Subject: | t/01..bom.t test fails with Encode 2.99 |
Encode-2.99 is better at recognizing invalid characters and t/01..bom.t test fails like this:
$ perl -Ilib t/01..bom.t
1..115
ok 1 - use File::BOM;
ok 2 - utf-16be.txt: open_bom returned encoding
ok 3 - utf-16be.txt: test content returned OK
ok 4 - utf-16be.txt: defuse returns correct encoding (UTF-16BE)
ok 5 - utf-16be.txt: defused version content OK
ok 6 - utf-16be.txt: get_encoding_from_filehandle returned correct encoding
ok 7 - utf-16be.txt: get_encoding_from_bom also worked
ok 8 - utf-16be.txt: .. and offset worked with substr()
UTF-16BE:Partial character at lib/File/BOM.pm line 364, <FH> line 1.
# Looks like your test exited with 25 just after 8.
It dies in decode_from_bom() because FB_CROAK is requested and the to-be-decoded byte-string indeed ends with a partial character. The partial character is result of chomp() on encoded new-line:
$ hexdump -C t/data/utf-16be.txt
00000000 fe ff 00 db 00 f1 00 ed 00 e7 00 f4 01 11 00 e8 |................|
00000010 00 0a |..|
00000012
The test reads content of the above quoted file, performs chomp() so that last byte is removed and the string is left with a dangling \x00 byte.
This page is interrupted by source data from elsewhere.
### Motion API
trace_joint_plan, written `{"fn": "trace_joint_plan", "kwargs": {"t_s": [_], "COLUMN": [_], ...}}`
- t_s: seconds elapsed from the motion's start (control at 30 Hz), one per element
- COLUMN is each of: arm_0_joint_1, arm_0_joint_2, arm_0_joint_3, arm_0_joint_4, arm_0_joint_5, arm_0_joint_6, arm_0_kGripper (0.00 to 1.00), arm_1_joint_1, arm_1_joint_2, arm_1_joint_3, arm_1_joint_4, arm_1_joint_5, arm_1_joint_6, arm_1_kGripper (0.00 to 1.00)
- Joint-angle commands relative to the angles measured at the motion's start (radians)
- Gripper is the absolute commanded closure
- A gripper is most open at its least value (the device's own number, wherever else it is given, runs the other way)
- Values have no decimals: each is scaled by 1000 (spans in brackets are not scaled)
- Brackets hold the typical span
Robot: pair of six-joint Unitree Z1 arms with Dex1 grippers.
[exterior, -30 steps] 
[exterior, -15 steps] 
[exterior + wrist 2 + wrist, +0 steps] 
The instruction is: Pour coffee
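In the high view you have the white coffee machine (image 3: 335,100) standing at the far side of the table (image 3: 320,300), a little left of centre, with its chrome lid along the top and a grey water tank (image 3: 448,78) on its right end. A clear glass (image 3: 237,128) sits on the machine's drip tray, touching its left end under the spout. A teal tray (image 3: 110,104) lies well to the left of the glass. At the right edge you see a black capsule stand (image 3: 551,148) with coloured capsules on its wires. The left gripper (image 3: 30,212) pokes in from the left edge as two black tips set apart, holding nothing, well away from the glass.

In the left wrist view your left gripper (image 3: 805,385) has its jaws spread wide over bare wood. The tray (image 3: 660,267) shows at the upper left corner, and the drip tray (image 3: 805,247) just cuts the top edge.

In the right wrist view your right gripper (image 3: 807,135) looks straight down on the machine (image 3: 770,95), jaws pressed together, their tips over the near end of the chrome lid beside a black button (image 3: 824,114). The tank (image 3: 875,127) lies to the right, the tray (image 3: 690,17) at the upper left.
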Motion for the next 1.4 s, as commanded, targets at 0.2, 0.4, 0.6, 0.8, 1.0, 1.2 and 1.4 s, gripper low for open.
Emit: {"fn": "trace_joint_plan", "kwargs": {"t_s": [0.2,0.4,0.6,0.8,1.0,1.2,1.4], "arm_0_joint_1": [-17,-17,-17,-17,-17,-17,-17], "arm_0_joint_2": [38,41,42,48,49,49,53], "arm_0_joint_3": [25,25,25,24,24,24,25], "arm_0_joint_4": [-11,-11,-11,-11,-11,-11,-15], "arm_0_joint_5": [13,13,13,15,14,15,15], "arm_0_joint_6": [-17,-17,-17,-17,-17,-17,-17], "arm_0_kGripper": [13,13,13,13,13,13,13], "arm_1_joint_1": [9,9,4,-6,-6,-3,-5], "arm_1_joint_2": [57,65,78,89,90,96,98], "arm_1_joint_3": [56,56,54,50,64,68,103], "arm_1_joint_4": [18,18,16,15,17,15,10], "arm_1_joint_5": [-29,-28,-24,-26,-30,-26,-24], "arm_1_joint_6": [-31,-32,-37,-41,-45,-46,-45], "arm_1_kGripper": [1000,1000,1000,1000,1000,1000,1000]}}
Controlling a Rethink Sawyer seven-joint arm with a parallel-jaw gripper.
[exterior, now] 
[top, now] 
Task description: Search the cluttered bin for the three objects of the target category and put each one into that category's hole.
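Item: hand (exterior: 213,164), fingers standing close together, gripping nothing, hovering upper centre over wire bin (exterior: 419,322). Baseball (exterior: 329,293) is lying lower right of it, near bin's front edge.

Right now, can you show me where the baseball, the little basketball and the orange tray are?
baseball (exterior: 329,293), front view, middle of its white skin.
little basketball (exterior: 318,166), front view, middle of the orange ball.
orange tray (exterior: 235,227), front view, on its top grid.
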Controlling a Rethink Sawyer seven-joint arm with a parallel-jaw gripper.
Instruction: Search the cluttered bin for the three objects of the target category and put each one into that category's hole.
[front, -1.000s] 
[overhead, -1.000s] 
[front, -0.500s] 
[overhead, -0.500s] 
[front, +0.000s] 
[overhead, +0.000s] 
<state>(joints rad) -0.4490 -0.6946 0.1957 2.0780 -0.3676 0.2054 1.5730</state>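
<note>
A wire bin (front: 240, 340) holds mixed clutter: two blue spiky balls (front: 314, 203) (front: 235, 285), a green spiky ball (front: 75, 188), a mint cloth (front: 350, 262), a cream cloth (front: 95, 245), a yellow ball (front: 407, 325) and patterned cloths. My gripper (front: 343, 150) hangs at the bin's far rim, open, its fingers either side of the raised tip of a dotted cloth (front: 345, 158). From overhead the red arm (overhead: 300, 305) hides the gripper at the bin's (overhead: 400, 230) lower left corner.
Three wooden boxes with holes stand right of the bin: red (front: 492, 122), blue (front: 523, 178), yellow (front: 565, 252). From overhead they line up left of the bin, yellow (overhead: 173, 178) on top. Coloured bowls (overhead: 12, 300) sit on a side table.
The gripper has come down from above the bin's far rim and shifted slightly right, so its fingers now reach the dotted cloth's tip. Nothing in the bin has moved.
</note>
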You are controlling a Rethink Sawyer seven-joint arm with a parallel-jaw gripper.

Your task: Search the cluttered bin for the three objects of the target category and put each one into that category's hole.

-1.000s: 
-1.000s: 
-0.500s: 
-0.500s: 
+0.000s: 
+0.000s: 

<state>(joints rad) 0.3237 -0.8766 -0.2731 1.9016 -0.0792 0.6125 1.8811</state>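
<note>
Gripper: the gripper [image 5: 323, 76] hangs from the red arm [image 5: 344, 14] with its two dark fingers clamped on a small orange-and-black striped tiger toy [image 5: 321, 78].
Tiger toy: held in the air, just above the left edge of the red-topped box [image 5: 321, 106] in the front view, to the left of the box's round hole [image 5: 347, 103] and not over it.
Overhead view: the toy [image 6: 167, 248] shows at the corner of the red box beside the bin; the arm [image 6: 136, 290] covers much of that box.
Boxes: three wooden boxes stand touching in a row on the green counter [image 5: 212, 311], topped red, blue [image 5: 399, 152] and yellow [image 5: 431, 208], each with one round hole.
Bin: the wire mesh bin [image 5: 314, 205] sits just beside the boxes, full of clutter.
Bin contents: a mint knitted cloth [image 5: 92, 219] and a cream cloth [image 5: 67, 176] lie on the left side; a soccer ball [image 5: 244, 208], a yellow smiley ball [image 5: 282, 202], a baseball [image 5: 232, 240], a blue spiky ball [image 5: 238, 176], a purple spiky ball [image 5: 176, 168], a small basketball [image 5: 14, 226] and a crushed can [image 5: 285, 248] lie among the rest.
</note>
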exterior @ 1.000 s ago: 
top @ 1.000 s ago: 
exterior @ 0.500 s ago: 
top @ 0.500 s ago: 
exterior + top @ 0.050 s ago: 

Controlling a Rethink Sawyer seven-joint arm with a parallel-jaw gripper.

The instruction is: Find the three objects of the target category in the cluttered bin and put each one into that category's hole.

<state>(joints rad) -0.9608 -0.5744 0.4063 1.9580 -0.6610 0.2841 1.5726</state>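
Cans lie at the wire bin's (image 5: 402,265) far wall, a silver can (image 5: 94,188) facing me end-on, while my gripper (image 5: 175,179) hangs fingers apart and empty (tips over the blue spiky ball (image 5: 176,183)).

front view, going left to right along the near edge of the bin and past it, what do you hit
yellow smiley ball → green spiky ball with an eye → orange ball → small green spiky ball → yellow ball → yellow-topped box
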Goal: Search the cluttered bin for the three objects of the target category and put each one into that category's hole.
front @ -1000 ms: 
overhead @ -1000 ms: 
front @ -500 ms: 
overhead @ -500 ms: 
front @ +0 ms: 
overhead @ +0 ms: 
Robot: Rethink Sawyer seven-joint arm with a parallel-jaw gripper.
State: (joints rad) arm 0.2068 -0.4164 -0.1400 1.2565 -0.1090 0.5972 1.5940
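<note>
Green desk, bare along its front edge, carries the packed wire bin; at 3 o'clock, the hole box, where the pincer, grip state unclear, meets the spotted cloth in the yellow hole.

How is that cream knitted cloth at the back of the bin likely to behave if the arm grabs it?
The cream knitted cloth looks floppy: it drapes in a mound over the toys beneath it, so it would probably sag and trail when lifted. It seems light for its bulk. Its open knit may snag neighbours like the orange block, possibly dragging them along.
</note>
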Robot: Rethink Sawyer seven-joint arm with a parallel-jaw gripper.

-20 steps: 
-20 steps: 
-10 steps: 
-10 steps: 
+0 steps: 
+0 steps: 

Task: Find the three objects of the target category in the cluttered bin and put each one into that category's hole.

This malformed string stored in $first_line variable is then passes to decode_from_bom() using:
my $result = decode_from_bom($first_line, 'UTF-8', FB_CROAK);
is($result, $expect, "$file: decode_from_bom() scalar context");
As a result the test script dies.
I can see the test script already installs __WARN__ handler to filter similar warnings. I believe a proper fix is to remove the whole "\n" representation in a given encoding.